Haussmann’s Paris. In the nineteenth century several attempts were made to renew older cities that had recently industrialized. A significant case was the transformation of Paris during the Second Empire of Louis Napoleon (1852–1870). The emperor’s urban planner was Baron Georges Haussmann. The baron’s task was to create wide boulevards through the city to link the many new monuments that were gracing new public squares that were mostly located in middle-class sections of the city. The new boulevards served military as well as aesthetic purposes. In working-class neighborhoods where barricades had been erected in the revolutionary years of 1830 and 1848, the wide boulevards served as efficient highways for the swift movement of troops to quell unrest before it could spread. In addition to building monuments and boulevards, Haussmann also constructed a new sewer and water supply system to reduce the breeding grounds for disease (cholera epidemics had swept Paris in 1832 and 1849). Water now came from canals hundreds of miles long originating in Champagne in eastern France instead of from the polluted Seine River. In twenty years Haussmann’s transformation of Paris converted it from a nearly medieval city of irregular and narrow streets to the modern one of geometrically regular, straight, and wide avenues. During these two decades from 1850 to 1870 the city nearly doubled in population, from about one million to two million people. Natural increase of the population of Paris was negligible. One-half of the increase was from immigration from the provinces of France, while the other one-half was from annexation of predominantly working-class suburbs, most of which were slums.

Impact of Haussmannization. Haussmann’s transformation was creatively destructive. Entire neighborhoods were demolished to make way for the ninety miles of boulevards. So vast was this building project that one-fifth of all Parisian workers were employed in construction. As highways cleared territory, many industries were forced to relocate to the suburban ring outside of Paris, leaving the new center of Paris a relatively clean locale for the middle class to enjoy. Luxury apartments, bourgeois homes, and hotels for tourists sprang up, and property values in the city doubled. The working class was not so fortunate. Their neighborhoods of crowded tenements and cottages, if they escaped the wrecking ball, largely remained slums. Overall, the dramatic transformation of Paris from 1850 to 1870 benefited the middle class much more than the working class.

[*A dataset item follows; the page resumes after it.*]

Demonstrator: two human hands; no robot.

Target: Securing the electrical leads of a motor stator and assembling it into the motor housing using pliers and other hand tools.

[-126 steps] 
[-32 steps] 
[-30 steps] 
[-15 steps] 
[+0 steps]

David Harvey, Consciousness and the Urban Experience: Studies in the History and the Theory of Capitalist Urbanization (Baltimore: Johns Hopkins University Press, 1985).

Paul M. Hohenberg and Lynn Lees, The Making of Urban Europe, 1000–1950 (Cambridge, Mass.: Harvard University Press, 1985).

David P. Jordan, Transforming Paris: The Life and Labors of Baron Haussmann (Chicago: University of Chicago Press, 1995).

David Landes, The Unbound Prometheus: Technological Change and Industrial Development in Western Europe from 1750 to the Present (Cambridge: Cambridge University Press, 1969).

John Merriman, A History of Modern Europe: Volume Two, From the French Revolution to the Present (New York: Norton, 1996).

Lewis Mumford, The City in History: Its Origins, Its Transformations, and Its Prospects (New York: Harcourt, Brace … World, 1961).

Mumford, The Culture of Cities (New York: Harcourt, Brace, 1938).

Mumford, Technics and Civilization (New York: Harcourt, Brace, 1934).